§ What you are asked to do:
Within the records below is a range that opens at the line with "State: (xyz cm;" and closes at the line with "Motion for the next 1". Return that range word for word, both ends included, and only that range.

§ Study material:

◇ ◇ ◇ ◇ ◇ ◇ ◇

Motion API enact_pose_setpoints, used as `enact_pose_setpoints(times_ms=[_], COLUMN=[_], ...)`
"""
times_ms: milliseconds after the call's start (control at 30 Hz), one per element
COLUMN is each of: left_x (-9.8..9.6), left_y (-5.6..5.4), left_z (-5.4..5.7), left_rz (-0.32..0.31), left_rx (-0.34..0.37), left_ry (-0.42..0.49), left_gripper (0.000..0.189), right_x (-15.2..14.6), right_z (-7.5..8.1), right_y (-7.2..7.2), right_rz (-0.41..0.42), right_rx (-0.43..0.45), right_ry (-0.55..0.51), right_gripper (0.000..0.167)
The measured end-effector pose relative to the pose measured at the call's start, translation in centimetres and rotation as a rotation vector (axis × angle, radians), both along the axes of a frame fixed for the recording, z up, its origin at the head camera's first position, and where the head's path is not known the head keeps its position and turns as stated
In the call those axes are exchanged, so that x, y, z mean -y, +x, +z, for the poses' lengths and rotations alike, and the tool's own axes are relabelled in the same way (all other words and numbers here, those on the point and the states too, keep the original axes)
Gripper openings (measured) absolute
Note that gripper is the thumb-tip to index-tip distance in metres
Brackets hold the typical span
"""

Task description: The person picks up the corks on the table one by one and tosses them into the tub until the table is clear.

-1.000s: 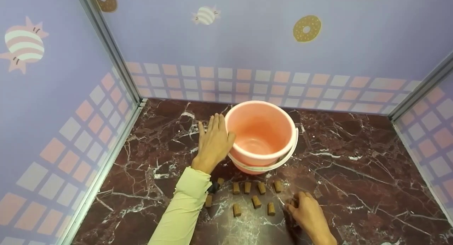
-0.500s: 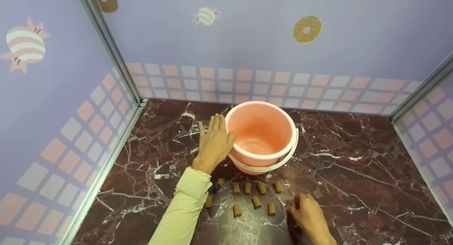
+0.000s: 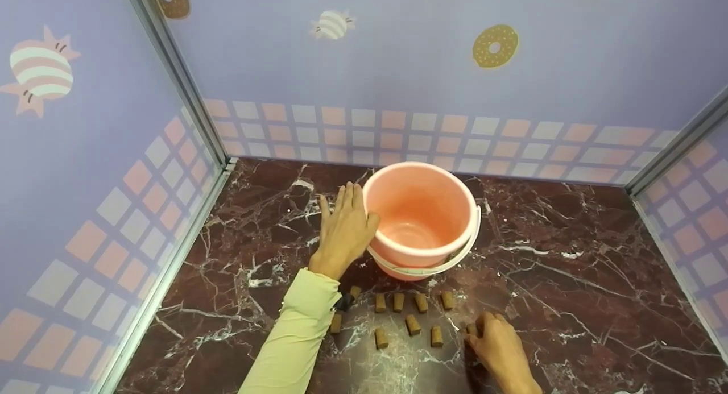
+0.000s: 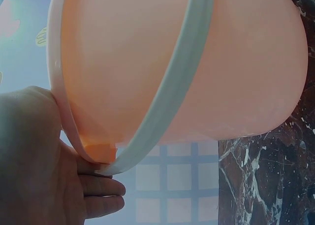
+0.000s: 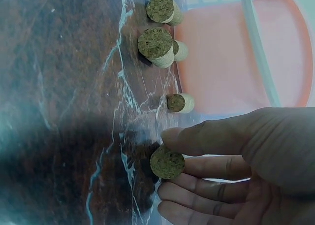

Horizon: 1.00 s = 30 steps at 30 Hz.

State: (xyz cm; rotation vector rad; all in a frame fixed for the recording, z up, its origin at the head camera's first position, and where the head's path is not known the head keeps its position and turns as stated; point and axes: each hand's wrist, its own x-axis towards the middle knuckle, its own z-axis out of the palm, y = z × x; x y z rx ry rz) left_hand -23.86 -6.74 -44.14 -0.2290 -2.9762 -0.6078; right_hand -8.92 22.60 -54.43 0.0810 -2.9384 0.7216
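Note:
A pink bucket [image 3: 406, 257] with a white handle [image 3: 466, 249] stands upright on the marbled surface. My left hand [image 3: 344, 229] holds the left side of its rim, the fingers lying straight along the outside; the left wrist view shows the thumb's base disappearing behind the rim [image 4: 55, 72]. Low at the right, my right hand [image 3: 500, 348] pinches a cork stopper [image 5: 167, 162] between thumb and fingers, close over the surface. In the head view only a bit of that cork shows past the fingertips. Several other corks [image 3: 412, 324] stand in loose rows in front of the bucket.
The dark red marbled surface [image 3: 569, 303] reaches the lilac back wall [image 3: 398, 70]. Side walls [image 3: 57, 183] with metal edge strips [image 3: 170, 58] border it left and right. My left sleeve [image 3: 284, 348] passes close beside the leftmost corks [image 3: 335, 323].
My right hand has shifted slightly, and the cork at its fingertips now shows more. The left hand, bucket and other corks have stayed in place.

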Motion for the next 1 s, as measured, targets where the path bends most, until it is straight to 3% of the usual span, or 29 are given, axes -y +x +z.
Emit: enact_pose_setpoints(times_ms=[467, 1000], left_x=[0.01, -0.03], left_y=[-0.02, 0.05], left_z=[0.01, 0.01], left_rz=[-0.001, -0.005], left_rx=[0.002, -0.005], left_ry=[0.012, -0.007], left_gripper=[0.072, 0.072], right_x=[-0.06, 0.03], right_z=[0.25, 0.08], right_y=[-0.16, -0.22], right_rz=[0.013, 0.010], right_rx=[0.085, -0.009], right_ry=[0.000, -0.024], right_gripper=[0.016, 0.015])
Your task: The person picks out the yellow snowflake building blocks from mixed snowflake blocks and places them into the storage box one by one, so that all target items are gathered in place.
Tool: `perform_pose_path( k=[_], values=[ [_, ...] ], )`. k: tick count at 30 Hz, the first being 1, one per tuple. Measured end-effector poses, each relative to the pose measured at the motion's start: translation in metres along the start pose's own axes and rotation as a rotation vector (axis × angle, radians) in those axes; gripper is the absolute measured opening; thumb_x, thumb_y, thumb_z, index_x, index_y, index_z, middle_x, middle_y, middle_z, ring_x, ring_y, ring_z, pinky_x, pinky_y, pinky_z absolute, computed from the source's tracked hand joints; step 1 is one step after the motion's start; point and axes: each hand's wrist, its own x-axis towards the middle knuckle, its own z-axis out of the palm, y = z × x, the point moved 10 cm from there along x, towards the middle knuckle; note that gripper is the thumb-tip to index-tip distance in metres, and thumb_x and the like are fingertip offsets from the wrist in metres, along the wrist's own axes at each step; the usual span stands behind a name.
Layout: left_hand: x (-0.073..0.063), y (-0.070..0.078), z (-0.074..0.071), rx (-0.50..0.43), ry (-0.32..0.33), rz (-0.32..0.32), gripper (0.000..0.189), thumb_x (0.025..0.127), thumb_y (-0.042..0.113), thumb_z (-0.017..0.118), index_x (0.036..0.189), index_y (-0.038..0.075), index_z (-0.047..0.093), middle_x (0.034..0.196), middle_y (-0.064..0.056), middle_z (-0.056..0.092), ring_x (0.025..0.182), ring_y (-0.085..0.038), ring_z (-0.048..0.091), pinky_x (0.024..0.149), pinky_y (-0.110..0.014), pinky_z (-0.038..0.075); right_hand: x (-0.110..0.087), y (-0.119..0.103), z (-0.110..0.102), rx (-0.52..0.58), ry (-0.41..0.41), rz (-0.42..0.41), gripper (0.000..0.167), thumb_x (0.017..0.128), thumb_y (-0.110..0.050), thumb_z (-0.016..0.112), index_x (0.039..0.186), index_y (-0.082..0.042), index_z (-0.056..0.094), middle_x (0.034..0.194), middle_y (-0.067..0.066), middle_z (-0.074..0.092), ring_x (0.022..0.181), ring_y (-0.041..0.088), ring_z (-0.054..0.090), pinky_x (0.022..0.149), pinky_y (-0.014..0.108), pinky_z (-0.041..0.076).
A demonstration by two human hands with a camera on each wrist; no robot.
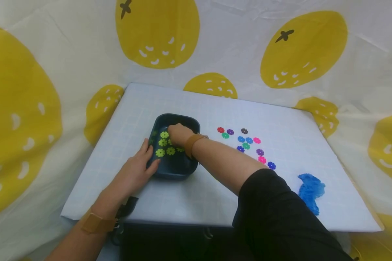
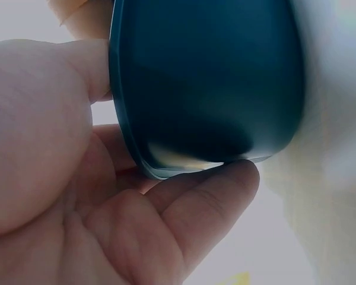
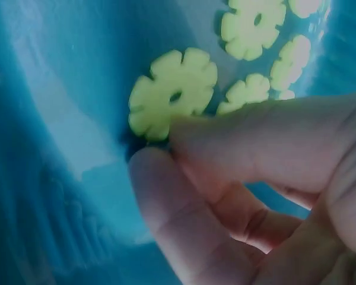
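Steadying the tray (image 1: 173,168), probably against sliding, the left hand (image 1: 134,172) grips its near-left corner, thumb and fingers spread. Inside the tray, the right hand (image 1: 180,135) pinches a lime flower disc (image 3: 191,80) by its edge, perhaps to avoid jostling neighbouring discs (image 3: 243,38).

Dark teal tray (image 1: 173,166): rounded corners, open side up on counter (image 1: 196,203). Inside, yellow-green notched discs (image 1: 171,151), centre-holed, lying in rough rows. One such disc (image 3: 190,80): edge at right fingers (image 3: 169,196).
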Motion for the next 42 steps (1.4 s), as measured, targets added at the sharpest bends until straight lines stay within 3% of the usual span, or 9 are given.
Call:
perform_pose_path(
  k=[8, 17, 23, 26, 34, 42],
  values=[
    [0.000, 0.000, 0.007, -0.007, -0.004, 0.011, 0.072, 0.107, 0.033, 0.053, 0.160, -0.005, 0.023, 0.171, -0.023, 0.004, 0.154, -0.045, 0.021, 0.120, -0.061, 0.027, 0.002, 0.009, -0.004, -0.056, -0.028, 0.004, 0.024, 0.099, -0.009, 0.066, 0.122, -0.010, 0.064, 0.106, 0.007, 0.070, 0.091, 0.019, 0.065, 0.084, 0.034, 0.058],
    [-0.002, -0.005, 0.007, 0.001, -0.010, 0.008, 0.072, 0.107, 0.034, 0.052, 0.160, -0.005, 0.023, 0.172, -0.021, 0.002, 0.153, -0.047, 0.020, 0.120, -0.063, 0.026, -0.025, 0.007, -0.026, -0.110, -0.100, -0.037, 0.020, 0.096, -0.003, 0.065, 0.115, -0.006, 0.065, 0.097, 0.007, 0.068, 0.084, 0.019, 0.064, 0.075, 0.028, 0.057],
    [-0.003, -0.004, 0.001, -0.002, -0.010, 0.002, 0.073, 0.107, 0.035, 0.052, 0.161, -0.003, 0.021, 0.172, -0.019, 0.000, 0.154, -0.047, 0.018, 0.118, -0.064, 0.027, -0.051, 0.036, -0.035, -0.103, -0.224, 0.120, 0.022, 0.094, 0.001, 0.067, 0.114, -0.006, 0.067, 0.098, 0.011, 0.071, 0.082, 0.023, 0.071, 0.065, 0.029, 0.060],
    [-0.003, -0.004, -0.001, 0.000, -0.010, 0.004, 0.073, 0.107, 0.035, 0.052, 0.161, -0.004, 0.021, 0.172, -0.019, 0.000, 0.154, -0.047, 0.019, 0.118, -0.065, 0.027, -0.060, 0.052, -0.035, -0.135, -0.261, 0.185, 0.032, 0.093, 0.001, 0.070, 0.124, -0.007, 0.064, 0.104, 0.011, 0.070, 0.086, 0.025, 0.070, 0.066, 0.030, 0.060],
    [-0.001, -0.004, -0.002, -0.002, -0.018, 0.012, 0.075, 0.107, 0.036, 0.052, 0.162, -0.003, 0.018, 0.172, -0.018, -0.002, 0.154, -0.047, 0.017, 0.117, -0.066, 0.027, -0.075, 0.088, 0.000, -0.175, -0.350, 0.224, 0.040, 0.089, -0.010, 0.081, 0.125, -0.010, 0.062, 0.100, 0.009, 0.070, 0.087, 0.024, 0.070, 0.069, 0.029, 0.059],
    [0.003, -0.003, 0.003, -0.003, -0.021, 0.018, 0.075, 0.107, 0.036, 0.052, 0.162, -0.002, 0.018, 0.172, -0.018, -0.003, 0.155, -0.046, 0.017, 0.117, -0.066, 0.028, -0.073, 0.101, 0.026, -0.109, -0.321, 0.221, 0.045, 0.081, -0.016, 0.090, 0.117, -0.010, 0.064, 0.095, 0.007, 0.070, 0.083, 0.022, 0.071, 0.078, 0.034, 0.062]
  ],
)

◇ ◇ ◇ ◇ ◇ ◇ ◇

§ Written response:
State: (xyz cm; rotation vector rad; all in a frame fixed for the recording, z up, its origin at the head camera's first position, and where the head's path is not known the head keeps its position and turns as stated; point and axes: each hand's wrist, its own x-axis towards the middle knuckle, its own z-axis out of the palm, y = z × x; x y z rx ry rz) left_hand -23.86 -6.74 -44.14 -0.2290 -2.9762 -0.6078; right_hand -8.92 22.60 -54.43 0.0810 -2.9384 0.7216
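Note:
A pink bucket [image 3: 406, 257] with a white handle [image 3: 466, 249] stands upright on the marbled surface. My left hand [image 3: 344, 229] holds the left side of its rim, the fingers lying straight along the outside; the left wrist view shows the thumb's base disappearing behind the rim [image 4: 55, 72]. Low at the right, my right hand [image 3: 500, 348] pinches a cork stopper [image 5: 167, 162] between thumb and fingers, close over the surface. In the head view only a bit of that cork shows past the fingertips. Several other corks [image 3: 412, 324] stand in loose rows in front of the bucket.
The dark red marbled surface [image 3: 569, 303] reaches the lilac back wall [image 3: 398, 70]. Side walls [image 3: 57, 183] with metal edge strips [image 3: 170, 58] border it left and right. My left sleeve [image 3: 284, 348] passes close beside the leftmost corks [image 3: 335, 323].
My right hand has shifted slightly, and the cork at its fingertips now shows more. The left hand, bucket and other corks have stayed in place.
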
Motion for the next 1 s, as measured, targets where the path bends most, until it is straight to 3% of the usual span, or 29 are given, axes -y +x +z.

No further output will be produced for this exercise.